Literary Dispatches from the Women’s Magazines

By Neal 

maynard-sisters.jpgApparently Joyce Maynard (far right) isn’t entirely done talking about J.D. Salinger yet: In the September issue of More, hitting newsstands tomorrow, Maynard discusses her relationship with her older sister, Rona, and reveals how her relationship with Salinger exacerbated their sibling rivalry. “I have no memory of resenting my sister when we were young,” Joyce recalls, “but I guess she resented me.” Which is why, one might extrapolate, Rona essentially blocked her sister from spending time with their dying mother years later. Except that the magazine also runs a counter-essay from Rona, who admits she probably handled that situation pretty badly but was trying to think of her mother’s needs; she dwells on other aspects of the relationship, too, before reaching the amiable conclusion that “we’ve always been more equal than I knew, both shaped by the same endearingly troubled family as no one but the two of us will ever comprehend.” Well, how did you think an article for a women’s magazine was going to end, with the two of them at each other’s throats still?

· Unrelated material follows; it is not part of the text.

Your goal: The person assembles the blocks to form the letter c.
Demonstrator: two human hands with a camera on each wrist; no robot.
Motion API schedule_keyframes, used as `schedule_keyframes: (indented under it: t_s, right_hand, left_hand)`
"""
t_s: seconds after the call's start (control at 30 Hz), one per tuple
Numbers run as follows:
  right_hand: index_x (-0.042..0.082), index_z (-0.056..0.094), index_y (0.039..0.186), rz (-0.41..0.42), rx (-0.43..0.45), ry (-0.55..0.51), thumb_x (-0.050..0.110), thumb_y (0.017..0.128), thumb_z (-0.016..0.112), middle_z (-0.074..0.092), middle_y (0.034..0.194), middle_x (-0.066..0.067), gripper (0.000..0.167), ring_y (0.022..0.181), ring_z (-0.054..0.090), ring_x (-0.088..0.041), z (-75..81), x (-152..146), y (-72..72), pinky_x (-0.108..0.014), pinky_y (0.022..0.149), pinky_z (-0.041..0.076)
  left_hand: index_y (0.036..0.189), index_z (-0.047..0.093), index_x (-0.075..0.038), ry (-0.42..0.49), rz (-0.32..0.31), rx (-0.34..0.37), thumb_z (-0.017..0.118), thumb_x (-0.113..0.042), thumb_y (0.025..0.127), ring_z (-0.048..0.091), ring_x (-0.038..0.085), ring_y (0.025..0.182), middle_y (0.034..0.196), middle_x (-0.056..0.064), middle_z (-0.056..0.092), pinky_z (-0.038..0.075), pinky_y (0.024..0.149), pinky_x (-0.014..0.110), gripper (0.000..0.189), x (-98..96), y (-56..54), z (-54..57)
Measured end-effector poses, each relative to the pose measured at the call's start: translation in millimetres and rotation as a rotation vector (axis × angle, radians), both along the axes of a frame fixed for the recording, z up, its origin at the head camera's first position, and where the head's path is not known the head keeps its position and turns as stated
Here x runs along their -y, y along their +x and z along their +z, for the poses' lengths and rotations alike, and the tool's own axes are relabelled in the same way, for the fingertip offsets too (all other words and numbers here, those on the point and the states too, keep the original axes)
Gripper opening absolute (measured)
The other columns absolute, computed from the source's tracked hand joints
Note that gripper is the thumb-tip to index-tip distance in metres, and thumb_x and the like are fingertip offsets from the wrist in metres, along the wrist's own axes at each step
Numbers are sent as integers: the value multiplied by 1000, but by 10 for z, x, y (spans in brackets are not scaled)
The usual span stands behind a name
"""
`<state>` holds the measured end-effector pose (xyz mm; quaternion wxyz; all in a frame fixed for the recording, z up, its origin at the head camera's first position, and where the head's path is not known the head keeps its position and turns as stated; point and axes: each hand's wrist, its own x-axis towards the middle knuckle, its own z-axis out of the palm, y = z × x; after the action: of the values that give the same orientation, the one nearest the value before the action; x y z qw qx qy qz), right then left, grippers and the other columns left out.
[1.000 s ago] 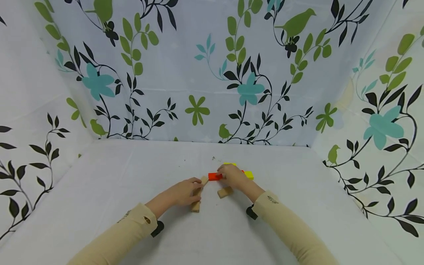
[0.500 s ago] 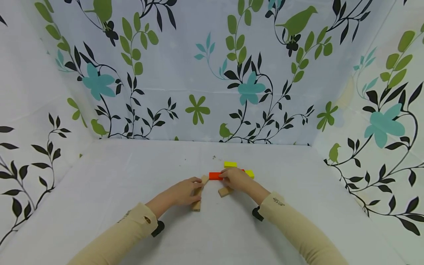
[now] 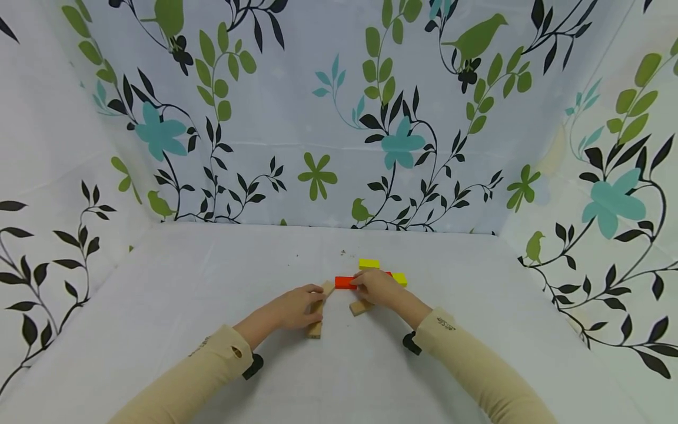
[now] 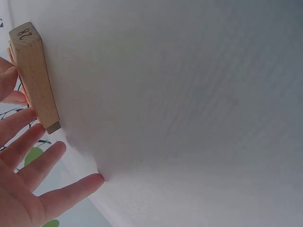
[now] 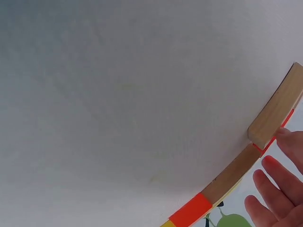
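On the left, my left hand [image 3: 299,307] holds a plain wooden block [image 3: 315,331], thumb at its near part and fingers further along. In the left wrist view, the wooden block [image 4: 34,71] carries a dark mark on its end, and the outer fingers spread over the cloth. A second wooden piece [image 3: 328,287] reaches from there toward a red block [image 3: 345,282]. At the red block's right end, my right hand [image 3: 380,288] pinches with thumb and fingertips. The right wrist view shows its thumb [image 5: 289,142] against a red edge beside a wooden block [image 5: 274,111].
A yellow block [image 3: 369,264] lies beyond the right hand, and another yellow block [image 3: 399,279] shows to its right. A loose wooden block [image 3: 361,307] sits nearer me, partly under the right hand. White cloth [image 3: 222,265] covers the table; a patterned curtain [image 3: 265,106] hangs behind.
My right hand has shifted slightly right and toward me, uncovering more of the far yellow block and the red block. The left hand and its wooden block stay practically still.
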<state>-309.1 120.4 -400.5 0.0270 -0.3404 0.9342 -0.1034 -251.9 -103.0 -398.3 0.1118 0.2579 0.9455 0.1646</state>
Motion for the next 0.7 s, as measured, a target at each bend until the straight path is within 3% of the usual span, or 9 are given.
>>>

Meanwhile, Rebecca Wells of Ya-Ya Sisterhood fame tells Seventeen readers it’s okay not to look fabulous every day. She explains how the obsession over always appearing to be at her best kept her from getting her chronic Lyme disease, which drained her so completely of energy that she didn’t have the strength to get dressed, let alone deal with her complicated beauty regimen (“haircuts, colors, monthly eyebrow waxing, and lash tinting,” among other things). “Now I’m well enough to doll myself up and sashay around when I feel like it,” Wells reports, “but I’ll never ruin another day of good health obsessing over my hair… I am perfectly imperfect…and that is good enough.”